* [Material provided]:
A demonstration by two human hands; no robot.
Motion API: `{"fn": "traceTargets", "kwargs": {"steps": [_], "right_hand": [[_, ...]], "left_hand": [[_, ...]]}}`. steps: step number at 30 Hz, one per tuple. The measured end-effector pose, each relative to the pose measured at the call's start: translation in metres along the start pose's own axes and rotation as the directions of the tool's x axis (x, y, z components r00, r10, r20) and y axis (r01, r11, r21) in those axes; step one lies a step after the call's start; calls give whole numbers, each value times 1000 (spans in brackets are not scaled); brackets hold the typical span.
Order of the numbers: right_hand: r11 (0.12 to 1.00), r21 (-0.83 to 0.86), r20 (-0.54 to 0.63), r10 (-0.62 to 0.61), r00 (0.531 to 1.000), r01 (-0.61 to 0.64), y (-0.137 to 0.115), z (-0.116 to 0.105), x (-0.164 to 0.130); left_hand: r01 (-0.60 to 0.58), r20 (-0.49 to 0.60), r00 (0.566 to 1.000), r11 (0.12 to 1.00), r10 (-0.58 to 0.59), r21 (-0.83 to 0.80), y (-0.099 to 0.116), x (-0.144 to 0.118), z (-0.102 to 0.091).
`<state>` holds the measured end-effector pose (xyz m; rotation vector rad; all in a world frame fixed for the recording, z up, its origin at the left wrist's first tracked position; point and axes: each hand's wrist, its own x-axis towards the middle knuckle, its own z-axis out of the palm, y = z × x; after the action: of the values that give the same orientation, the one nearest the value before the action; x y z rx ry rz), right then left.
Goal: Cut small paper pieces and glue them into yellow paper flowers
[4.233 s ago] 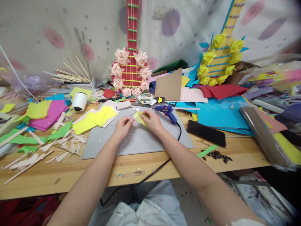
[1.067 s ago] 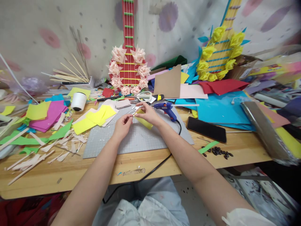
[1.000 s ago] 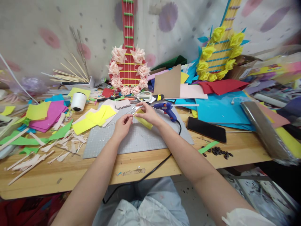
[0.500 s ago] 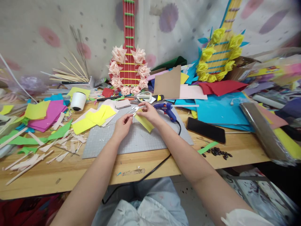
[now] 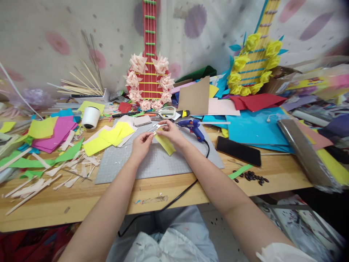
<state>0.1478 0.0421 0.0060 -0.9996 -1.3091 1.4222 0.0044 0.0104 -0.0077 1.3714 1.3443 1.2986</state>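
Head view. We note the left hand (image 5: 142, 143) with thumb and forefinger pinched on a small pale piece (image 5: 154, 133), too small to identify. Right hand (image 5: 172, 133): fingers curled, nearly closed, gripping the upper end of a yellow strip (image 5: 167, 145), which slants over the grey mat (image 5: 122, 165), back from the worktop's (image 5: 109, 203) front edge. We log a blue glue gun (image 5: 192, 127) just beside the right hand.

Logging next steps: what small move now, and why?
Perhaps roll the upper end of the yellow strip with the left hand: its pinched fingertips sit by that end, the right hand grips the strip, and the lower end is unheld above the gray mat. Left-hand contact is too small to tell.
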Motion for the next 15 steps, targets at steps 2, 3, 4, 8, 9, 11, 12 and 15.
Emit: {"fn": "traceTargets", "kwargs": {"steps": [2,3,4,8,9,11,12,15], "right_hand": [[1000,-14,-2,9,1000,-9,1,0,0],[1000,-25,-8,14,1000,-14,2,0,0],[999,-35,-15,17,1000,-18,2,0,0],[999,-30,-42,16,999,-17,2,-1,0],[1000,-26,-44,15,999,-16,2,-1,0],[1000,-23,-41,13,999,-14,1,-1,0],[1000,-22,-38,14,999,-15,1,-1,0],[1000,-19,-30,13,999,-14,1,-1,-1]], "left_hand": [[2,13,1000,1000,-2,7,0,-1,0],[8,19,1000,1000,-9,7,0,-1,0],[18,22,1000,1000,-18,2,-1,-1,0],[48,19,999,999,-48,-20,-4,0,-1],[48,21,999,999,-48,-17,-4,1,-1],[42,26,999,999,-42,-2,-4,1,0],[36,28,999,999,-36,6,-4,0,0],[14,21,1000,1000,-14,22,-3,0,0]]}}
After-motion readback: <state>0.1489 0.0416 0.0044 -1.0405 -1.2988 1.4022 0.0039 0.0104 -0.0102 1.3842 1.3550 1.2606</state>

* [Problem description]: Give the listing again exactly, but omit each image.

* [Solved problem]:
A demonstration by two human hands; no robot.
Motion API: `{"fn": "traceTargets", "kwargs": {"steps": [_], "right_hand": [[_, ...]], "left_hand": [[_, ...]]}}`. steps: step number at 30 Hz, one per tuple. The measured end-effector pose, each relative to the pose measured at the call's start: translation in metres along the start pose's own axes and rotation as the directions of the tool's x axis (x, y, z components r00, r10, r20) and y axis (r01, r11, r21) in those axes; step one lies a step after the call's start; calls give whole numbers, each value times 1000 (spans in brackets are not scaled); brackets hold the typical span.
Order of the numbers: right_hand: r11 (0.12 to 1.00), r21 (-0.83 to 0.86), r20 (-0.54 to 0.63), r10 (-0.62 to 0.61), r00 (0.531 to 1.000), r01 (-0.61 to 0.64), y (-0.137 to 0.115), z (-0.116 to 0.105), x (-0.164 to 0.130); left_hand: r01 (-0.60 to 0.58), r20 (-0.49 to 0.60), r00 (0.566 to 1.000), r11 (0.12 to 1.00), r10 (-0.58 to 0.59), r21 (-0.83 to 0.80), y (-0.099 to 0.116), x (-0.144 to 0.118), z (-0.102 to 0.091).
`<state>` holds the measured end-effector pose (xyz m; rotation vector rad; all in a world frame fixed for the recording, z up, its origin at the left wrist's first tracked position; point and axes: each hand's wrist, its own x-axis towards the middle knuckle, its own z-axis out of the palm, y = z × x; after the action: of the values that give the same orientation, the one nearest the value before the action; x y z rx ry rz), right then left.
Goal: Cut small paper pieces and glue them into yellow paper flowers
[4.233 s ago] 
[1.067 s ago] 
[1.000 s ago] 
[0.500 s ago] 
[now] 
<state>0.1478 0.0421 0.0060 -0.9996 -1.3091 1.4222 0.0044 0.0104 -0.0077 1.3714 1.3443 1.2986</state>
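Head view. We note the left hand (image 5: 142, 143) with thumb and forefinger pinched on a small pale piece (image 5: 154, 133), too small to identify. Right hand (image 5: 172, 133): fingers curled, nearly closed, gripping the upper end of a yellow strip (image 5: 167, 145), which slants over the grey mat (image 5: 122, 165), back from the worktop's (image 5: 109, 203) front edge. We log a blue glue gun (image 5: 192, 127) just beside the right hand.

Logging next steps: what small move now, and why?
Perhaps roll the upper end of the yellow strip with the left hand: its pinched fingertips sit by that end, the right hand grips the strip, and the lower end is unheld above the gray mat. Left-hand contact is too small to tell.
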Motion for the next 15 steps, targets at steps 2, 3, 4, 8, 9, 11, 12 and 15.
Emit: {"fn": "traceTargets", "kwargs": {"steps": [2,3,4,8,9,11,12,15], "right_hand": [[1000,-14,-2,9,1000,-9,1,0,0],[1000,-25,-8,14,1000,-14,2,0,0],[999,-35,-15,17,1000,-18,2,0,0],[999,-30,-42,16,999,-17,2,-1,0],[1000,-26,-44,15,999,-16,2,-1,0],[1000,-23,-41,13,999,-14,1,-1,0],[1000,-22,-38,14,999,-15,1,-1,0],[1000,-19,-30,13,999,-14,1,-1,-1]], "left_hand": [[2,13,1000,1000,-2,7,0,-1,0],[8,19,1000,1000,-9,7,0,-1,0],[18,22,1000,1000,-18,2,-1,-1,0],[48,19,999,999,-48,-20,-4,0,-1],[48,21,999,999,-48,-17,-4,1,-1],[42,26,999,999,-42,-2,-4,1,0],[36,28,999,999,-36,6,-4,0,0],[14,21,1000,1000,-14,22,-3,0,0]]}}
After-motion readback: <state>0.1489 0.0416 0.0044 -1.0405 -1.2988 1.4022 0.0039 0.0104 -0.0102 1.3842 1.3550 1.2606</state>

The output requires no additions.